“I tell you, man, as I rushed in, they were all three there. How they came there together I do not know. I do not want to know. All I know is that it has pleased God to spare us from a sin for which we should never have forgiven ourselves.”
“I don’t see as yow had much to do wi’ it, parson,” said a voice, sneeringly.
“My men, my men,” cried the vicar, in a deeply moved voice, “do you think I live here among you without feeling that your joys and sorrows are mine? and your sins are mine as well, for I ought to have taught you better. For God’s sake let us have no more of these wretched meetings; break up your society, and act as man to man. Suffer and be strong. Have forbearance, and try to end these dreadful strikes, which fall not on you, but on your wives and children.”
“But what call hev you got to interfere?” cried a surly voice.
“Howd hard theer,” cried Stockton; “parson’s i’ the raight. He’s spent three hundred pound, if he’s spent a penny, over them as was ’most pined to dead.”

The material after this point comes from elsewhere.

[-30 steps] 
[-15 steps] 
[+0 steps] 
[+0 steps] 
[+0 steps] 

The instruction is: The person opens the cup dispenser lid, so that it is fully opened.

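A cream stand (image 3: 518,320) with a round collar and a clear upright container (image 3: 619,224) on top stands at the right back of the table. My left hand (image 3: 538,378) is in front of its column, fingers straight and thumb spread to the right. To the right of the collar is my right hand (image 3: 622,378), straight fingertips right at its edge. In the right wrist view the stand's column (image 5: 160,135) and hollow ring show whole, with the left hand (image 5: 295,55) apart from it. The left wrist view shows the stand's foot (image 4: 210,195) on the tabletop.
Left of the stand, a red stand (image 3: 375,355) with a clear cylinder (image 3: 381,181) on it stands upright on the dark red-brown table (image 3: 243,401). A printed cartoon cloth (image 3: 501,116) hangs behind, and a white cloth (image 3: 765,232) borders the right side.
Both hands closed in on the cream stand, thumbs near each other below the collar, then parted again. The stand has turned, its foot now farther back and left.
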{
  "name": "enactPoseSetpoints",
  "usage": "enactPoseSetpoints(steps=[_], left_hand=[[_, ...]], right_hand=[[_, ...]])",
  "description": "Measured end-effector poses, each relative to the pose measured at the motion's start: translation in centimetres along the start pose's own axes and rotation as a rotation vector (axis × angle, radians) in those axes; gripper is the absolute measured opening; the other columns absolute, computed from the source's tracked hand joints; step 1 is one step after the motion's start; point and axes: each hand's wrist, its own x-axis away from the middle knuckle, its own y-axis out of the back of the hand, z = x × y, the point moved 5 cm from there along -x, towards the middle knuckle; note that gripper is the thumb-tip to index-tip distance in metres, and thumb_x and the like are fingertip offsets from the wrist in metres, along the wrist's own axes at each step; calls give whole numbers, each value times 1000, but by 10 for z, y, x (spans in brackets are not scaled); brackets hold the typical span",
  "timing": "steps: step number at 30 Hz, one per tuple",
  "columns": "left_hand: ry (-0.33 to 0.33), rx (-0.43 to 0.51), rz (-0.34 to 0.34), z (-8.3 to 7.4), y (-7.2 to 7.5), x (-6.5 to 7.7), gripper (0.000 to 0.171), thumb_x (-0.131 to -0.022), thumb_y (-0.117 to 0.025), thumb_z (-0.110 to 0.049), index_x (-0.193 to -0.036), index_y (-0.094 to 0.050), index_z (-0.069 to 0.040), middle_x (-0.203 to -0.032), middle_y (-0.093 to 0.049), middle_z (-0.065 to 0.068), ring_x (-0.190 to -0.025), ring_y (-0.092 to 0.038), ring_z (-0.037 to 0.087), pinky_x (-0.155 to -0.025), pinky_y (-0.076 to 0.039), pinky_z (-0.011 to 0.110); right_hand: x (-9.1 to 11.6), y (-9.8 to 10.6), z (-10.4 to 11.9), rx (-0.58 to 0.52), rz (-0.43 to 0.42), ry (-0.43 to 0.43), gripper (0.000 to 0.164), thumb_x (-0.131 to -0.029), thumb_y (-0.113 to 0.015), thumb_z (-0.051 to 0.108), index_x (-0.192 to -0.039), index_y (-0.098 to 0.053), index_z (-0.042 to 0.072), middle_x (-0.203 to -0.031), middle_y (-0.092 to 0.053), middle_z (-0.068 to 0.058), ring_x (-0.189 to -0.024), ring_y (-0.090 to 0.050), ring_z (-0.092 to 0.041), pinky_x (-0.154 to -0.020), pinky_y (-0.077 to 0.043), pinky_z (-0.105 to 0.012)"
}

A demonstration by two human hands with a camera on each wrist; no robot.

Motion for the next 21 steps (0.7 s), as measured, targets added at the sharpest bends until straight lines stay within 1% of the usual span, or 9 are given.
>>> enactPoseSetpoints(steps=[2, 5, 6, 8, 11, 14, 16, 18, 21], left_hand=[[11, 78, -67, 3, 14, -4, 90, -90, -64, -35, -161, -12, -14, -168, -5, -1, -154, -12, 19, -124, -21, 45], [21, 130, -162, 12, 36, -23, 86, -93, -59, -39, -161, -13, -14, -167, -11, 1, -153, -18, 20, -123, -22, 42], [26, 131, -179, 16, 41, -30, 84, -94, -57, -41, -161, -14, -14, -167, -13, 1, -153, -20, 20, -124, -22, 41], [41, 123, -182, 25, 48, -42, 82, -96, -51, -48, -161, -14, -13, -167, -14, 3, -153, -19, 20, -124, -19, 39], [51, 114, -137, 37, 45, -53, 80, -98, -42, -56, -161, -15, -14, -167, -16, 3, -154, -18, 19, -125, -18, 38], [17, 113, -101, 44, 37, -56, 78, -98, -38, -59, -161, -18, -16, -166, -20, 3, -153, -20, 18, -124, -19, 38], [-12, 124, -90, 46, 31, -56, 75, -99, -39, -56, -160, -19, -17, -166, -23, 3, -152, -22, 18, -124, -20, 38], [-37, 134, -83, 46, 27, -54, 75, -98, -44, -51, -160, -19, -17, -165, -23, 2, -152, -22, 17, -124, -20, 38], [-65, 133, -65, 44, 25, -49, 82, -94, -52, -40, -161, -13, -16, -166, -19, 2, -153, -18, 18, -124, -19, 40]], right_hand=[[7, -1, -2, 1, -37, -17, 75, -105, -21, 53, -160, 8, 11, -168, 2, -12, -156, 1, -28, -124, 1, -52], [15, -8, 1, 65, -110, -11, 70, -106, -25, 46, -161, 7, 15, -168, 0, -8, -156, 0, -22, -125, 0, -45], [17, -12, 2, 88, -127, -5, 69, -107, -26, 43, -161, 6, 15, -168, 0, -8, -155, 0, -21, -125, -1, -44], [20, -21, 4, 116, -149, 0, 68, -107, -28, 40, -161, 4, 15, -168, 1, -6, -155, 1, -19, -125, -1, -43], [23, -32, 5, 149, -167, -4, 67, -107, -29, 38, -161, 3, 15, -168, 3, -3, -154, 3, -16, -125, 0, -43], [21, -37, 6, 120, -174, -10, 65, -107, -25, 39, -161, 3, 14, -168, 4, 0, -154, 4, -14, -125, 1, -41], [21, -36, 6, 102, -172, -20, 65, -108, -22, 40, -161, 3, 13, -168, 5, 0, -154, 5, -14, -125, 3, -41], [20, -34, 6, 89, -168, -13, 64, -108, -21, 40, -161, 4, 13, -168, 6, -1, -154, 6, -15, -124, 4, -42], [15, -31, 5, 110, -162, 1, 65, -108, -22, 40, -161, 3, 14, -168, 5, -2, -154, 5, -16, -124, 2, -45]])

“That’s raight,” cried several voices.
“Never mind that, my men; it was my duty, even as it is to be the friend and brother of all who are here. But listen—”
“I didn’t come to hear parson preach,” cried a voice,
“One word—listen to me for your own sakes,” cried the vicar, in impassioned tones. “Suppose you had succeeded without the horrible loss of life that must have occurred through your ignorance of the force of powder—suppose the works had been, with all the costly machinery, turned into a heap of ruins?”
“It would hev sarved Richard Glaire well raight,” said some one.